[Opening COLLECTED DATA section]
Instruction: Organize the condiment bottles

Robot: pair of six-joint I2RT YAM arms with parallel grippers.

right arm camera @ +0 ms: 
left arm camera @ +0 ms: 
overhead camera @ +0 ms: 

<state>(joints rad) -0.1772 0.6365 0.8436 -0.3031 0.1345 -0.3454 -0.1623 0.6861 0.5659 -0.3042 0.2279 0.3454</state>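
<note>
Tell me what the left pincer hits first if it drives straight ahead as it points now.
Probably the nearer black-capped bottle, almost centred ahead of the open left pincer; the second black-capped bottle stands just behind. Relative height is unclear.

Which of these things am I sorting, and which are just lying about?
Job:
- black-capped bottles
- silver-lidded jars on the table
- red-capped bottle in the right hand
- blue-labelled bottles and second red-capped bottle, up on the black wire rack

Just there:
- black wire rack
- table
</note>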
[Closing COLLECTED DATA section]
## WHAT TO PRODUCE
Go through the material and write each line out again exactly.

## ANSWER TO THIS PROBLEM
Instruction: Organize the condiment bottles

Robot: pair of six-joint I2RT YAM arms with parallel grippers.

right arm camera @ +0 ms: 
left arm camera @ +0 ms: 
overhead camera @ +0 ms: 

<state>(joints rad) -0.1772 0.6365 0.8436 -0.3031 0.1345 -0.3454 -0.1623 0.6861 0.5659 -0.3042 0.2279 0.3454</state>
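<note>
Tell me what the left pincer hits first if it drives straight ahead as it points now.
Probably the nearer black-capped bottle, almost centred ahead of the open left pincer; the second black-capped bottle stands just behind. Relative height is unclear.

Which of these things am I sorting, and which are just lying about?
Job:
- black-capped bottles
- silver-lidded jars on the table
- red-capped bottle in the right hand
- blue-labelled bottles and second red-capped bottle, up on the black wire rack

Just there:
- black wire rack
- table
</note>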

The requested output is now complete.